Americans have historically looked down our noses at sluggards and layabouts who refuse to contribute their fair share. We have also held fast to a belief that anyone with enough drive and determination can succeed with enough effort. Today we still distinguish between the “deserving poor” and the parasites who just want to leech off the government. Much of this can be laid at the feet of what sociologist Max Weber called in 1905 the Protestant work ethic.
In 1905 Max Weber released Die protestantische Ethik und der Geist des Kapitalismus. Translated into English in 1930 as The Protestant Ethic and the Spirit of Capitalism, it is considered one of the most influential sociological texts ever written.
For Weber, one of the driving factors of Capitalism’s rise was Calvinism and its emphasis on predestination. Calvin, who steadfastly renounced Justification by Works, suggested that the Elect would behave in a manner that gave glory to God in accordance with their station. This meant, among other things, that they would work industriously at their trade and refrain from wasting money on luxuries.

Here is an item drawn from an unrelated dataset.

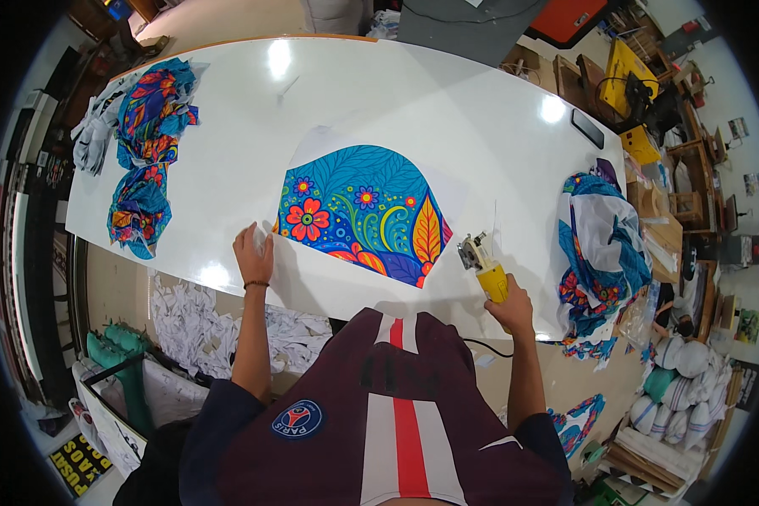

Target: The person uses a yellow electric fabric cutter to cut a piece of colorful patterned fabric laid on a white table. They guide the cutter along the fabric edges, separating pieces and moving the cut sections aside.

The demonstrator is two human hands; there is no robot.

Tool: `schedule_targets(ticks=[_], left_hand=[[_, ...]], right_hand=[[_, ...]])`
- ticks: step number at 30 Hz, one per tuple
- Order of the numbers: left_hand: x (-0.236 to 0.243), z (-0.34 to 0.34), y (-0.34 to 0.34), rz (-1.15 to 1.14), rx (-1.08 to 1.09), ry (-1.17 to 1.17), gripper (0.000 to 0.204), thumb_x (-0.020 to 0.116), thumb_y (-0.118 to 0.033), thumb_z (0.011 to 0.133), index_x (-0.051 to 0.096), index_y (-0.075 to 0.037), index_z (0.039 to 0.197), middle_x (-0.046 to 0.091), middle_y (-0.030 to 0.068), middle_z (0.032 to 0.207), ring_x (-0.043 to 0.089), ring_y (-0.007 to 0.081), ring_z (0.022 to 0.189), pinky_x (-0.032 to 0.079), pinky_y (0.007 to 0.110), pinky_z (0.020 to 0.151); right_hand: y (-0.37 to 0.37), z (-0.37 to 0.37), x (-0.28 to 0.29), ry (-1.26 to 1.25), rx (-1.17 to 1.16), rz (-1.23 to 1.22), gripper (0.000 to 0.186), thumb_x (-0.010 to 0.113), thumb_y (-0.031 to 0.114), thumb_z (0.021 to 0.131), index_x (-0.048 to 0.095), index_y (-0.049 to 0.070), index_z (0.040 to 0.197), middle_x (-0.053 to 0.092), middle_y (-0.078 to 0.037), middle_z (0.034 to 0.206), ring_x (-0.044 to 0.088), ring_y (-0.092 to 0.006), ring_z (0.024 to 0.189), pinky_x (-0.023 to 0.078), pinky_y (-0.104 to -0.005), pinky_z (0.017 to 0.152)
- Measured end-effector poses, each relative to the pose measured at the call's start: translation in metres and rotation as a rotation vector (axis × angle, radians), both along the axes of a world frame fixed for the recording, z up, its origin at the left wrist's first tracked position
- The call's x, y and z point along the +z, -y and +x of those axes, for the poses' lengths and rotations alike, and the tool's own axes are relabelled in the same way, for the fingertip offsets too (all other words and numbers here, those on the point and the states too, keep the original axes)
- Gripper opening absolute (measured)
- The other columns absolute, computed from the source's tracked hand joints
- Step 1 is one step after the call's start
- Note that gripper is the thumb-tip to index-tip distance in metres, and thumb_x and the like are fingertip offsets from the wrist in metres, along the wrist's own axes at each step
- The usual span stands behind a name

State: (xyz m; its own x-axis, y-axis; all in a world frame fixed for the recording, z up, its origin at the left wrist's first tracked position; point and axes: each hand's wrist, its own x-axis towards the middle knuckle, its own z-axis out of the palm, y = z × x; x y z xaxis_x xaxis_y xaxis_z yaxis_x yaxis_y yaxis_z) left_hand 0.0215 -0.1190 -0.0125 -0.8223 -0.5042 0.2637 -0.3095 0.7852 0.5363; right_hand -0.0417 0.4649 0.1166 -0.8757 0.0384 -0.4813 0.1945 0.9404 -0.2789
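A patterned fabric piece (354, 211), mostly teal with red flowers and an orange leaf, lies flat in the middle of the white table (228, 110). Its top edge is curved, and pale sheets show around its borders. My left hand (253, 255) rests at the fabric's lower left corner, fingers apart and holding nothing. In my right hand (512, 310) is a yellow electric fabric cutter (491, 282), gripped by its body. The cutter's metal head stands on the table just right of the fabric, apart from it.
Bunched patterned fabric (148, 118) lies at the table's left end, and another heap (599, 244) at the right. A phone (587, 128) sits near the far right edge. White scraps (202, 325) cover the floor at left. A black cord (489, 346) trails below the cutter.
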Motion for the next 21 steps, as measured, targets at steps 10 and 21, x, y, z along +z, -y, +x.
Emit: schedule_targets(ticks=[10, 21], left_hand=[[-0.032, 0.123, 0.043, 0.367, 0.559, -0.211, 0.023, 0.07, -0.021, 0.102, 0.076, -0.002, 0.114, 0.073, 0.0077, 0.08, 0.068, 0.0121, 0.068, 0.054, 0.028, 0.059], [-0.124, 0.31, 0.035, 0.285, 0.733, 0.293, 0.023, 0.071, -0.024, 0.099, 0.078, -0.003, 0.105, 0.076, 0.0108, 0.079, 0.073, 0.0175, 0.069, 0.057, 0.035, 0.066]], right_hand=[[0.013, -0.035, -0.008, -0.063, 0.078, -0.002, 0.061, 0.08, 0.033, 0.07, 0.057, 0.009, 0.122, 0.074, -0.024, 0.097, 0.072, -0.0467, 0.093, 0.058, -0.0553, 0.08], [0.04, -0.063, -0.01, -0.051, 0.08, -0.006, 0.061, 0.08, 0.034, 0.071, 0.058, 0.007, 0.12, 0.074, -0.025, 0.1, 0.072, -0.0465, 0.097, 0.058, -0.0548, 0.082]])
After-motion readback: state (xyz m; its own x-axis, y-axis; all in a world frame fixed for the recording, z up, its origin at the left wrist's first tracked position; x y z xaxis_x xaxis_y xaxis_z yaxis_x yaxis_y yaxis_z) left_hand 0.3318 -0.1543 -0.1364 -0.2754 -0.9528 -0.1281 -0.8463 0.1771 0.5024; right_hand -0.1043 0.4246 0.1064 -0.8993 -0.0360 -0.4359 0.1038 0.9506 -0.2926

Unsurprisingly, those who work hard and live modestly tend to have more savings and greater business success than those who do not. For Calvin and other Protestant Reformers, this was a sign of God’s grace toward his chosen people and a way that one could show that he was of the Elect and not the Damned. Once this idea took root, money was transformed from the root of all evil to a sign of divine favor. As Weber explains:
Wealth is thus bad ethically only in so far as it is a temptation to idleness and sinful enjoyment of life, and its acquisition is bad only when it is with the purpose of later living merrily and without care. But as a performance of duty in a calling it is not only morally permissible, but actually enjoined. The parable of the servant who was rejected because he did not increase the talent which was entrusted to him seemed to say so directly.
To wish to be poor was, it was often argued, the same as wishing to be unhealthy; it is objectionable as a glorification of works and derogatory to the glory of God. Especially begging, on the part of one able to work, is not only the sin of slothfulness, but a violation of the duty of brotherly love according to the Apostle’s own word.
Weber also quotes a 1736 tract from Benjamin Franklin, the son of a Calvinist, as an example of the Capitalist mindset. While Benjamin Franklin is hardly a sterling example of Calvinism, or of religion in general, Weber also noted that most of the Capitalists of his day had internalized these Protestant ideals toward money and commerce while jettisoning spiritual beliefs.